◆ Requirement
The lines to return are those below that contain the word "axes".

╭──

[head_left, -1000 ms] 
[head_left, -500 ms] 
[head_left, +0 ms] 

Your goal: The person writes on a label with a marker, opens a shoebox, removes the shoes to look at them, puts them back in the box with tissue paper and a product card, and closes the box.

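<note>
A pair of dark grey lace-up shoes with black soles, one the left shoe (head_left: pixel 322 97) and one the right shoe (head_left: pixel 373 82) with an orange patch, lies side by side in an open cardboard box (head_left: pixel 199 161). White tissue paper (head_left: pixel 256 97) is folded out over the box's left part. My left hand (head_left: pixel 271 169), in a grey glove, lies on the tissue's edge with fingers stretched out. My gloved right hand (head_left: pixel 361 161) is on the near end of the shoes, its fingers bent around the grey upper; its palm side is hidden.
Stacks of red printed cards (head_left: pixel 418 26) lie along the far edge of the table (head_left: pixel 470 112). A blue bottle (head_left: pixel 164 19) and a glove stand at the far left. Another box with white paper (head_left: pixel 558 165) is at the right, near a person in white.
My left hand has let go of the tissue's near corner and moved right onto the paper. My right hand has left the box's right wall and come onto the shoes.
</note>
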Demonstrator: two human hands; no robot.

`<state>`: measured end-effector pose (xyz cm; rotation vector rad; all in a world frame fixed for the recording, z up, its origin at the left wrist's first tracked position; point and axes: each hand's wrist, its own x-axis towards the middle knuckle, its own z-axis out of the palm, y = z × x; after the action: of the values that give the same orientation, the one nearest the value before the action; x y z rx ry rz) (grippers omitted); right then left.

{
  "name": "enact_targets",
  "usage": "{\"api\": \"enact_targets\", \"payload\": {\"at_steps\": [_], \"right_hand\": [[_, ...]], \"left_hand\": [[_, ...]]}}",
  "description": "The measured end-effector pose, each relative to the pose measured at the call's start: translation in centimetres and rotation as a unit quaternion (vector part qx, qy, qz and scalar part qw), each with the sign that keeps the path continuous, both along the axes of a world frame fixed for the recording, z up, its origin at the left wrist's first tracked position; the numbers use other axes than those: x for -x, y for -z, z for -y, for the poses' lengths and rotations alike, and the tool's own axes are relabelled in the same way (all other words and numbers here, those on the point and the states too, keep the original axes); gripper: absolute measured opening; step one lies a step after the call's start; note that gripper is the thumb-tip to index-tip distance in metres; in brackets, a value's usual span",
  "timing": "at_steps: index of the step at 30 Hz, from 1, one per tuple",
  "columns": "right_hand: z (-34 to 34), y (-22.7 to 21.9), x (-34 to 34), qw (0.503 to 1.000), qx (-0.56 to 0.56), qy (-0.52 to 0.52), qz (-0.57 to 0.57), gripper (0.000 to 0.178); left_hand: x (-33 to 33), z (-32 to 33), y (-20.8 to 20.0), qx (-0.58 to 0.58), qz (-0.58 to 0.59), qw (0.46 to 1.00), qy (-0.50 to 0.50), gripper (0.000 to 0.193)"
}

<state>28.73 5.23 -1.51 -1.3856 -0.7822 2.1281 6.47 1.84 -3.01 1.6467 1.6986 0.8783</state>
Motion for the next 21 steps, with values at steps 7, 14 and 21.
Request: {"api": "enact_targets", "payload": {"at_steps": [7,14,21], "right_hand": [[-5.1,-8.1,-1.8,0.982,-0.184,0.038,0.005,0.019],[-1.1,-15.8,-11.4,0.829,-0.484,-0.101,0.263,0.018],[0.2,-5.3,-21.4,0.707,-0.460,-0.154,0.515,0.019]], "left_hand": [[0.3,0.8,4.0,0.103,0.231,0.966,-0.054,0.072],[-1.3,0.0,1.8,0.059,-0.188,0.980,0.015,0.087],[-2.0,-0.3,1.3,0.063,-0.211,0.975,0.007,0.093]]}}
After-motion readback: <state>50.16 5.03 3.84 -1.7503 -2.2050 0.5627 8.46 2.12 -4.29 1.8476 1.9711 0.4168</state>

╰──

◆ Answer to the problem
`<state>`: measured end-effector pose (xyz cm; rotation vector rad; all in a world frame fixed for the recording, z up, its origin at the left wrist's first tracked position; point and axes: each hand's wrist, its own x-axis towards the middle knuckle, its own z-axis out of the palm, y = z × x; after the action: of the values that give the same orientation, the one nearest the value before the action; x y z rx ry rz) (grippers omitted); right then left.
  "description": "The measured end-effector pose, each relative to the pose measured at the call's start: translation in centimetres and rotation as a unit quaternion (vector part qx, qy, qz and scalar part qw), each with the sign that keeps the path continuous, both along the axes of a world frame fixed for the recording, z up, its origin at the left wrist's first tracked position; the numbers use other axes than those: x for -x, y for -z, z for -y, for the poses' lengths and rotations alike, and the tool's own axes are relabelled in the same way (all other words and numbers here, those on the point and the states too, keep the original axes); gripper: absolute measured opening; step one lies a step after the call's start; note that gripper is the thumb-tip to index-tip distance in metres; in brackets, a value's usual span",

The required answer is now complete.